Tetralogy of Fallot (Cyanotic Cardiac Malformation), trends and variation in a population based study

Congenital heart diseases (CHDs) are a major threat worldwide for children below the age of five. It has high mortality and morbidity ratio. CHDs can be classified as cyanotic and acyanotic. Cyanotic cardiac malformation accounts 25% of all congenital heart diseases and Tetralogy of Fallot (TOF) is the most common form of cyanotic CHD. Tetralogy of Fallot is a combination of four anatomical abnormalities. These include a large ventricular septal defect (VSD), right ventricular outflow tract and pulmonary valve obstruction, right ventricular hypertrophy, and over-riding of the aorta.

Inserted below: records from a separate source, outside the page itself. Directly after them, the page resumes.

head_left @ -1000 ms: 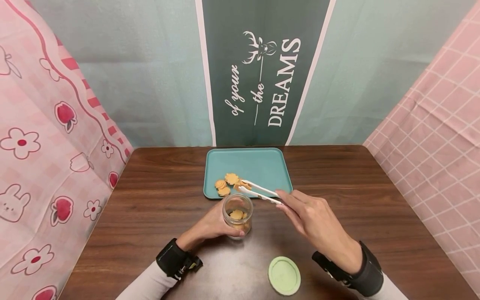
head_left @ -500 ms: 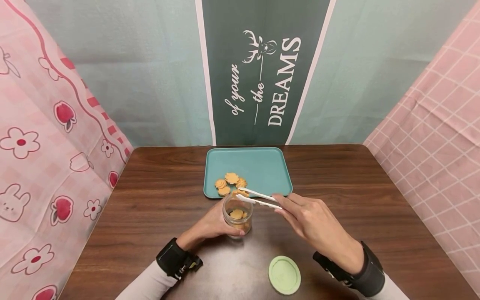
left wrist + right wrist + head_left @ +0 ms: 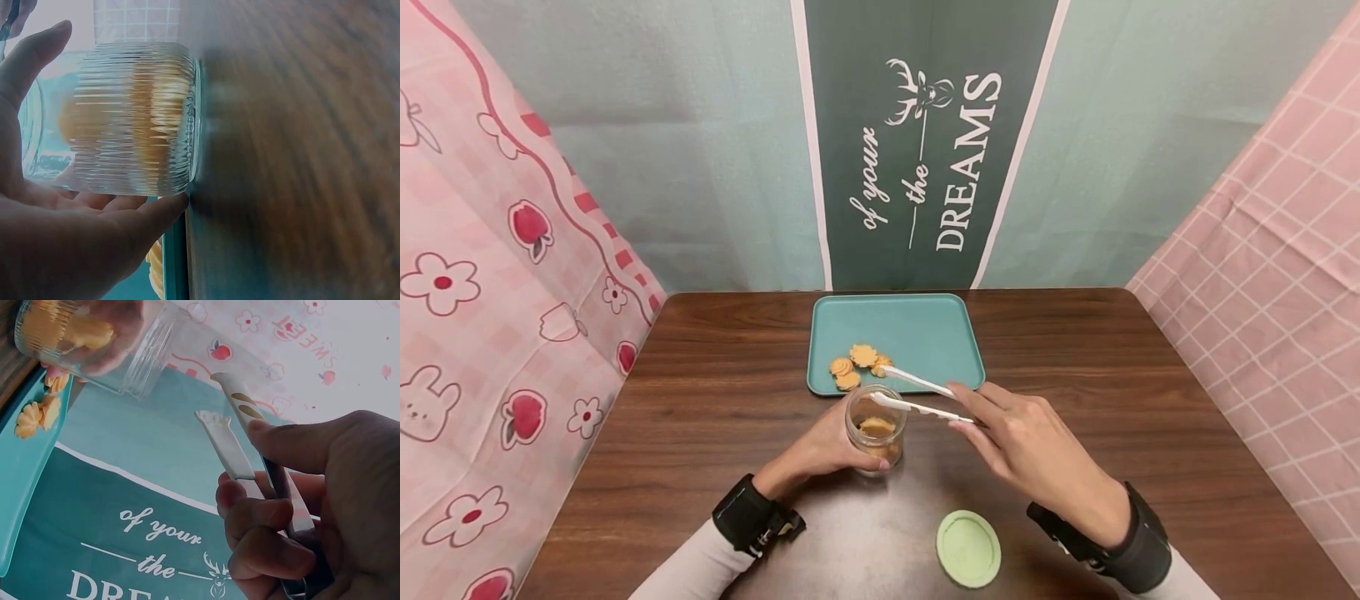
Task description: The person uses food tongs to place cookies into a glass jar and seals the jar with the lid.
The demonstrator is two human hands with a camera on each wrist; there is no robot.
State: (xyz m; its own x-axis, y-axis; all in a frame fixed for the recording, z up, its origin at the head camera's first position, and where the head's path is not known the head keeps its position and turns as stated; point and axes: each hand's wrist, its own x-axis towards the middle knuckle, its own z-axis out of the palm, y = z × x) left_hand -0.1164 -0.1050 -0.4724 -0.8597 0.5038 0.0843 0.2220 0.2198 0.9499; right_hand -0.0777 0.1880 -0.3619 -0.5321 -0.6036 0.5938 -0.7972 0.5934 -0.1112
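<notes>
L hand (image 3: 820,446) curled round the ribbed glass jar (image 3: 876,427), upright on the table just ahead of it. R hand (image 3: 1026,446) pinched white tongs (image 3: 917,396), tips parted and empty over the jar mouth. Cookies (image 3: 857,367) lay on the teal tray (image 3: 925,333) just beyond. Best done w/ jar braced, light squeeze, tips centred before letting go.

A dark brown wooden worktop (image 3: 715,433) fills the near scene. Behind it hangs a pale green backdrop (image 3: 700,150) with a dark green banner (image 3: 925,150) in white lettering. Pink flower-and-strawberry cloth (image 3: 482,292) drapes left; pink checked cloth (image 3: 1277,283) drapes right.
</notes>
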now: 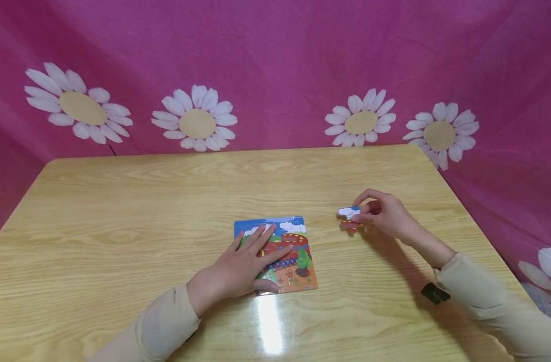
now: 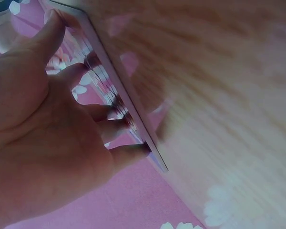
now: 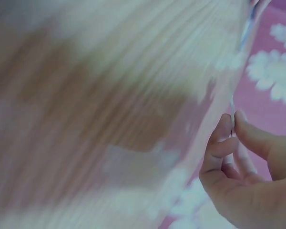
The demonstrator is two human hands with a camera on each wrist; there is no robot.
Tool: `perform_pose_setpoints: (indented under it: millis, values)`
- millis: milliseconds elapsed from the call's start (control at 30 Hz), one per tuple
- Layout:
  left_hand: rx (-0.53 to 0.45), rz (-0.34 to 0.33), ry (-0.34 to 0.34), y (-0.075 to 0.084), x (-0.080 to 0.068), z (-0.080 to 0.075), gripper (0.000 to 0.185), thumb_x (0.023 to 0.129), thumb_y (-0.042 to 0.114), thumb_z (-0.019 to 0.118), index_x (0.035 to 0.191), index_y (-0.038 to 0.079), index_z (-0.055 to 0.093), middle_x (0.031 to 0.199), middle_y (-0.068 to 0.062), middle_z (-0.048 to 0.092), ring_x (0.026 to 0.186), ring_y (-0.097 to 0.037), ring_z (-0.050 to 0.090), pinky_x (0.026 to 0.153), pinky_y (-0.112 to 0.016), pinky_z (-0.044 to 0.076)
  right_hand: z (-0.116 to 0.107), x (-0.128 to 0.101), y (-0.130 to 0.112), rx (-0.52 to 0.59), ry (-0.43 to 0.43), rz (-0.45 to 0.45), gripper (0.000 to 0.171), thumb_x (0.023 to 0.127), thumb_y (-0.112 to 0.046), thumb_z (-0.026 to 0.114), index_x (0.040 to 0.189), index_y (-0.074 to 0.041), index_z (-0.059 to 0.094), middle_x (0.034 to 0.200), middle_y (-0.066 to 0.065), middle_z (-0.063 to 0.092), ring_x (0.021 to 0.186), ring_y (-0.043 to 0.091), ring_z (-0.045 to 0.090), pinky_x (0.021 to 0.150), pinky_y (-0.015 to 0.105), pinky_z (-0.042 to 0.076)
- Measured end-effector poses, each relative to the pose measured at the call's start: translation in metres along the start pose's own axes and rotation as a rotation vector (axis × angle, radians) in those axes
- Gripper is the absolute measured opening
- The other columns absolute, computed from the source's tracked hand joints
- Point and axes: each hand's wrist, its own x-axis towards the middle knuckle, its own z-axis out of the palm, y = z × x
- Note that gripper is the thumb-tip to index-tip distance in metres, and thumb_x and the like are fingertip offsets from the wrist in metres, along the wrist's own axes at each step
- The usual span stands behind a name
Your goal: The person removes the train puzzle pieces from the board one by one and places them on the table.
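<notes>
The left hand (image 1: 239, 269) rests on the picture puzzle (image 1: 293, 279), fingers spread wide. The puzzle lies flat on the counter (image 1: 121, 216). The right hand (image 1: 388, 216) pinches a puzzle piece (image 1: 349, 213) to the puzzle's right, apart from it.

Puzzle (image 1: 294, 279): printed board, smooth, light sheen; looks like card.
Piece (image 1: 349, 213), puzzle's 2 o'clock: thin, card-like, printed face, smooth.
Table (image 1: 121, 226): wood-grain top, smooth, glossy; mirror-bright at puzzle's 6 o'clock.
Curtain (image 1: 280, 65), head view's 12 o'clock: cloth, matt, softly creased.
Left sleeve (image 1: 167, 317), 7 o'clock; right sleeve (image 1: 479, 286), 4 o'clock: matt cloth, wrinkled.
Fitting (image 1: 435, 293), 4 o'clock: dark, faintly shiny; material unclear.
</notes>
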Motion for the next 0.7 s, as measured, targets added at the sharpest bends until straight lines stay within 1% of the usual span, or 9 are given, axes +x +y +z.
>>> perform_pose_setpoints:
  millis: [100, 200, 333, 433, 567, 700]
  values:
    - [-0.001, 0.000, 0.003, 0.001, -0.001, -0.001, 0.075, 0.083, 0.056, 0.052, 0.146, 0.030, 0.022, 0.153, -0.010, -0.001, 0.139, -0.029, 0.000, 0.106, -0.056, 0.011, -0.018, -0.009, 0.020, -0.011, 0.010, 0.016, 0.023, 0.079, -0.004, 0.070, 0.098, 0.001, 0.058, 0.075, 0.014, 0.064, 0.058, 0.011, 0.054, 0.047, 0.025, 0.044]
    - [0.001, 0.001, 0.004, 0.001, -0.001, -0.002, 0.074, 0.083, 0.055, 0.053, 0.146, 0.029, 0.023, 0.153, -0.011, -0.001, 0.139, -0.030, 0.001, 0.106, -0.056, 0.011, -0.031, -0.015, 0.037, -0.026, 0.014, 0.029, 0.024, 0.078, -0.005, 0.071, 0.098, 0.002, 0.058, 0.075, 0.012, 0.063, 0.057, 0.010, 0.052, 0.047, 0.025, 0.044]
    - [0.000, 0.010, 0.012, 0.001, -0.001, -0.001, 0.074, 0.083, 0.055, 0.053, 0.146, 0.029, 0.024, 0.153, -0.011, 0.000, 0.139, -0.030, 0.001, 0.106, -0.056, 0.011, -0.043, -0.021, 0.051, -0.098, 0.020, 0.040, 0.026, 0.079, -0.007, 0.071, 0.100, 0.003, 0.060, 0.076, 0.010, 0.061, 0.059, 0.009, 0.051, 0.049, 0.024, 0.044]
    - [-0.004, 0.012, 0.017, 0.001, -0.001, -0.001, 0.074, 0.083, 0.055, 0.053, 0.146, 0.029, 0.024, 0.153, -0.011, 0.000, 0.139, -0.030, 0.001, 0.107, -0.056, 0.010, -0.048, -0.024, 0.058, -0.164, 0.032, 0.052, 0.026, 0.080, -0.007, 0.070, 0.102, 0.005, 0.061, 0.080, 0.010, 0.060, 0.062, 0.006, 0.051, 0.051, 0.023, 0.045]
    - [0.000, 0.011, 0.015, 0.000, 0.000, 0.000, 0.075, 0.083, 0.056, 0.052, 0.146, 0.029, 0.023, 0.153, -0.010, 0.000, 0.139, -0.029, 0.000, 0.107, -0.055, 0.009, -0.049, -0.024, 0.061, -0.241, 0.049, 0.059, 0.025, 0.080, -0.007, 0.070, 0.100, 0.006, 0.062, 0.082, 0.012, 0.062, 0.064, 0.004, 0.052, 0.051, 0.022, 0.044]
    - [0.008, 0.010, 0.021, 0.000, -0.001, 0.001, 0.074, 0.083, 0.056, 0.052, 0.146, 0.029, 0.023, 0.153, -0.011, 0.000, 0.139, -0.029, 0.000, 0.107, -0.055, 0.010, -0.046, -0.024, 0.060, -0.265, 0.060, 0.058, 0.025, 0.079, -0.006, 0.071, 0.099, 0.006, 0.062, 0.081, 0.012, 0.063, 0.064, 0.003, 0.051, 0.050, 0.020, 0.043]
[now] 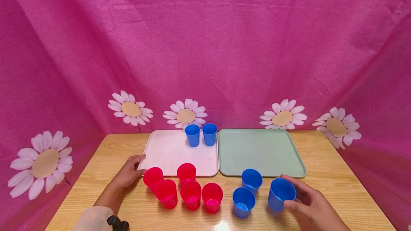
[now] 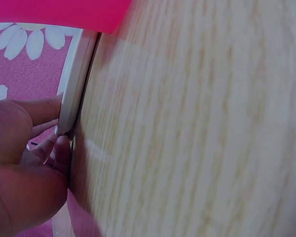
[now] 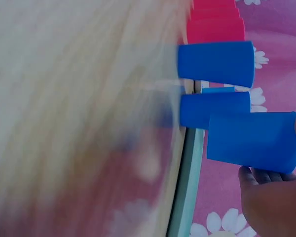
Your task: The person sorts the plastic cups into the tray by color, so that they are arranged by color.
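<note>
My right hand (image 1: 313,202) holds a blue cup (image 1: 281,194) from its right side, fingers and thumb round it. In the right wrist view this cup (image 3: 254,140) is upright and raised off the table. Two other blue cups, a nearer one (image 1: 244,202) and a farther one (image 1: 252,180), stand just to its left. At the white tray's (image 1: 163,158) near left corner, my left hand (image 1: 127,172) grips the edge between thumb and fingers; the left wrist view shows the fingers (image 2: 61,153) against the tray's corner. Several red cups (image 1: 191,195) stand in front of this tray.
Two blue cups (image 1: 209,134) stand at the back right of the white tray. A green tray (image 1: 260,152) lies right beside it, bare on top. Both trays sit along the back of the wooden table (image 1: 324,156), before a pink curtain (image 1: 205,63) with daisies.
</note>
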Available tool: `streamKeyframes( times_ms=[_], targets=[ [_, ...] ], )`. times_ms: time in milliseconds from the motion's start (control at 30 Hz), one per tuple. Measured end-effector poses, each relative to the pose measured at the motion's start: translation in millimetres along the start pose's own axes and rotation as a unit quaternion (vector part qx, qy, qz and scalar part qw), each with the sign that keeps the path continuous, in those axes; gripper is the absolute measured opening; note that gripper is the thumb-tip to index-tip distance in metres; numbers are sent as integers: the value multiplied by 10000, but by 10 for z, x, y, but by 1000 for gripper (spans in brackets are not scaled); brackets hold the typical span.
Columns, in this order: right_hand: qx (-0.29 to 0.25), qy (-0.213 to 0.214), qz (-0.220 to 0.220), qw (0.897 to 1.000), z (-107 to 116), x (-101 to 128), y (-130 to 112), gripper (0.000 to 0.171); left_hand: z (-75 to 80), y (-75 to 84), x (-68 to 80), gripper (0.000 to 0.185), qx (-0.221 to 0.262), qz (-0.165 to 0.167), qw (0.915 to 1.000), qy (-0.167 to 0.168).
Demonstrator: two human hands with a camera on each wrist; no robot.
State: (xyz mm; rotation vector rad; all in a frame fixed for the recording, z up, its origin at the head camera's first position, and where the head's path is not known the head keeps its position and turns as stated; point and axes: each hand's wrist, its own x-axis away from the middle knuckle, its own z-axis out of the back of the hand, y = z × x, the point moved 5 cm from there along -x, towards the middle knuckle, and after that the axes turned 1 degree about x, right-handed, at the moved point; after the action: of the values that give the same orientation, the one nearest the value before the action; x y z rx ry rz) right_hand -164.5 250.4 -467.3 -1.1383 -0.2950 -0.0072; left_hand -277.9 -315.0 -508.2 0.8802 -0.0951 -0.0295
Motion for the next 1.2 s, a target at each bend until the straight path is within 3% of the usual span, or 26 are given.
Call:
streamKeyframes(
  times_ms=[233,367,567,667,833,1200],
  targets=[
    [65,154,365,9992,171,-92,-106,72,2,20,10,66,-24,29,10000,-6],
    [225,250,852,9958,265,-170,-217,66,-1,11,14,66,43,123,9999,-7],
    [241,166,1391,9898,360,-307,-379,62,-3,9,17,65,127,-106,9999,18],
    [274,109,1506,9881,392,-405,-436,62,-1,-3,10,64,191,-258,9995,29],
    [484,54,1611,9857,416,-592,-525,64,3,5,12,65,221,-231,9995,7],
    [154,-532,1587,9858,237,-971,-657,67,2,8,10,65,148,-199,9997,4]
  ],
)
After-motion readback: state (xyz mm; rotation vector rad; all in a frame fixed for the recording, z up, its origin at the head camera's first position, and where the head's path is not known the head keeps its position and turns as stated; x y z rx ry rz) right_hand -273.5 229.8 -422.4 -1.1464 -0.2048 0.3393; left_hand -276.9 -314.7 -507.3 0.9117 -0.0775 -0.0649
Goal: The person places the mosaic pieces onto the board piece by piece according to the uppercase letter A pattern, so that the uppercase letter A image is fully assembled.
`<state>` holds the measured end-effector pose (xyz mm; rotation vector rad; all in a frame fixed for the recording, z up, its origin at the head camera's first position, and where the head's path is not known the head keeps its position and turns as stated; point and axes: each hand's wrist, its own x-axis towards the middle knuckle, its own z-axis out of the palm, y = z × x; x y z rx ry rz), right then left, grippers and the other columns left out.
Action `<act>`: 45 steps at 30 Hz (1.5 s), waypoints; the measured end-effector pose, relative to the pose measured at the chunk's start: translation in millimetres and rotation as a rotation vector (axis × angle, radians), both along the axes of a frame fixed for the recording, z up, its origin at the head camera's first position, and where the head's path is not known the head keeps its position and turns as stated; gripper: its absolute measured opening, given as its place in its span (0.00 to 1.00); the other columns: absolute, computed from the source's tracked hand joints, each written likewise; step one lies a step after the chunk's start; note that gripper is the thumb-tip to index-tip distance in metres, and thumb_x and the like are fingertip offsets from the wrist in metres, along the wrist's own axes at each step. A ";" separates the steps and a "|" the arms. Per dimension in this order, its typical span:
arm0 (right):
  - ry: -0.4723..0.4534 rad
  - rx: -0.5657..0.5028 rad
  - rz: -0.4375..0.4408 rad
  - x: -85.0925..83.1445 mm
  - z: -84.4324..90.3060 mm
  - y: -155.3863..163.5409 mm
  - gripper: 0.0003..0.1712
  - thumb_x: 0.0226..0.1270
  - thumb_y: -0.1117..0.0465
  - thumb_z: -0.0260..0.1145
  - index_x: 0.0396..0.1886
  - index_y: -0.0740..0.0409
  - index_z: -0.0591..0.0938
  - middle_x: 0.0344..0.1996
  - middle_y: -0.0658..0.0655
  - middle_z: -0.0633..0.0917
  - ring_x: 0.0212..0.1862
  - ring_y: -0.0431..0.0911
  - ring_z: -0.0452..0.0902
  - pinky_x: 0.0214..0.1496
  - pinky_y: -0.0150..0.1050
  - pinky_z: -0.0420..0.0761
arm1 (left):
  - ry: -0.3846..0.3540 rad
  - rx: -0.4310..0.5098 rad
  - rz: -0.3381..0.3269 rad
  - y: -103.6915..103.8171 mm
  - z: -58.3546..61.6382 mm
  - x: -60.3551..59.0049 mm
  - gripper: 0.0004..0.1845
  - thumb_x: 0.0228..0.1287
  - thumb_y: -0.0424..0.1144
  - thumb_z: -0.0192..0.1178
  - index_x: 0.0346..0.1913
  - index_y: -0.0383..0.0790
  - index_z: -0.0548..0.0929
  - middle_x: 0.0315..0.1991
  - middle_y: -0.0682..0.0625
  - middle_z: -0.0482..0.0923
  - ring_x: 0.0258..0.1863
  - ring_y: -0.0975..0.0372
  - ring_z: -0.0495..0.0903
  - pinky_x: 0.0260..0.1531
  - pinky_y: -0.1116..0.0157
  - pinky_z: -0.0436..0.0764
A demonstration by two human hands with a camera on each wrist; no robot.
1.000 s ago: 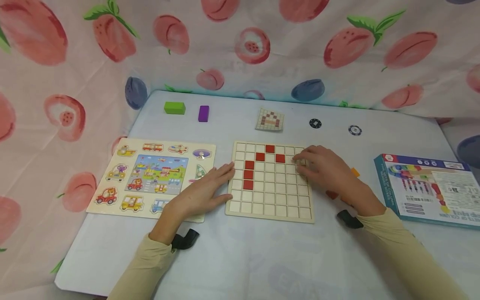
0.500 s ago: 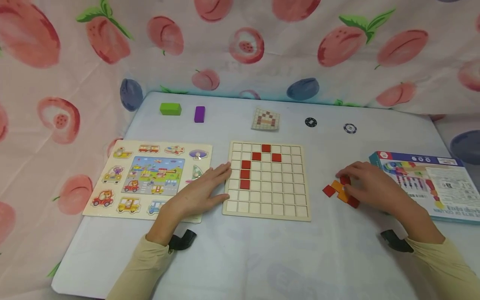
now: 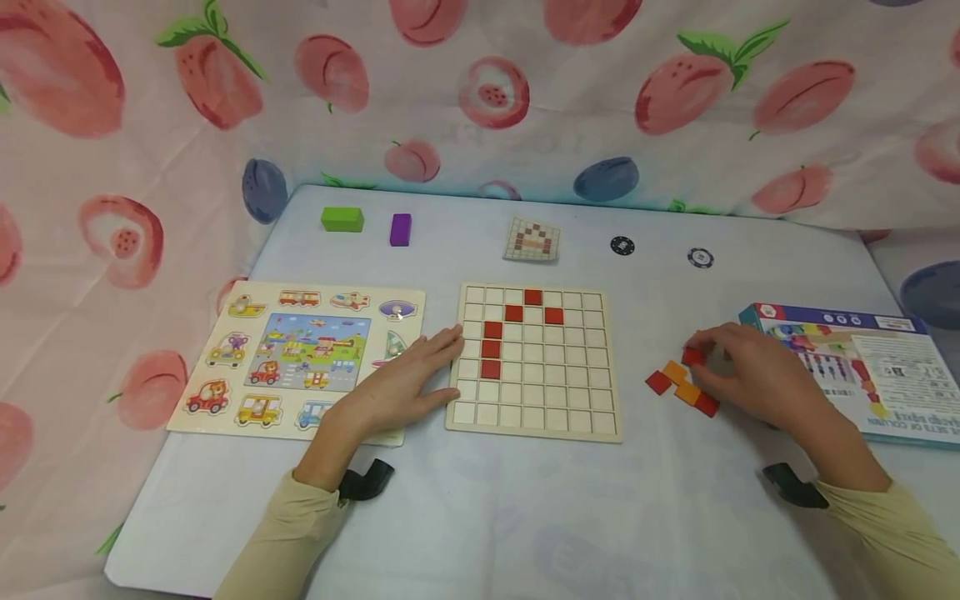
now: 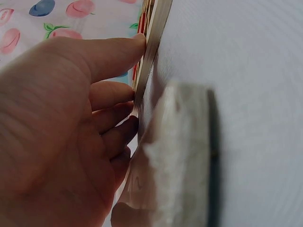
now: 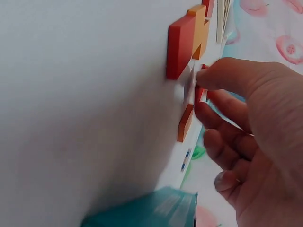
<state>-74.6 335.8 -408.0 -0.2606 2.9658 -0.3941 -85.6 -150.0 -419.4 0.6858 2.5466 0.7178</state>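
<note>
Surface: a pale blue-white table set against a draped cloth printed with peaches and plums.
Back row: a green block, a purple block, a small pattern card and two dark chips.
Left side: a wooden vehicle puzzle lies flat beside the grid board.
Right side: a teal box lies at the table's edge, just beyond the right hand.
Grid board: six red tiles sit in its upper left squares.
Left hand: flat on the table, fingers straight and loosely spread, their tips touching the board's left edge; the wrist view shows the fingertips against that rim.
Right hand: thumb and forefinger pinch a red tile, the other fingers curled loosely behind.
Pinched tile: at the far edge of the loose tiles, red and orange, which lie on the table between board and box, just beside the fingertips.
</note>
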 end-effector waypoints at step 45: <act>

The current investigation was conducted over the span of 2.5 years on the patients presented in OPD and hospitalized at various pediatric cardiology centers. A detailed family history was taken to elucidate the genetic and environmental factors. Diagnosis was confirmed by the cardiologist based on examination of cardiac murmur, chest X-ray, fetal echocardiography (ECG), complete blood count (CBC), echocardiograms and/or echocardiogram (ECHO) reports, cardiac catherization reports, operative notes and MRI of heart, if applicable. This study recruited a cohort of 268 patients and 140 controls, healthy unrelated individuals. The mean age for patients was 2.97±1.21 and that for controls was 3.14±2.44 years. Males were shown to have a higher rate of incidence than females (1.26: 1) in our population. The genes that are mainly involved are NKX 2.5, GATA 4, TBX5, JAG1, ZFPM2 and VEGF. The present study focuses on NKX 2.5 and its mutations in our population.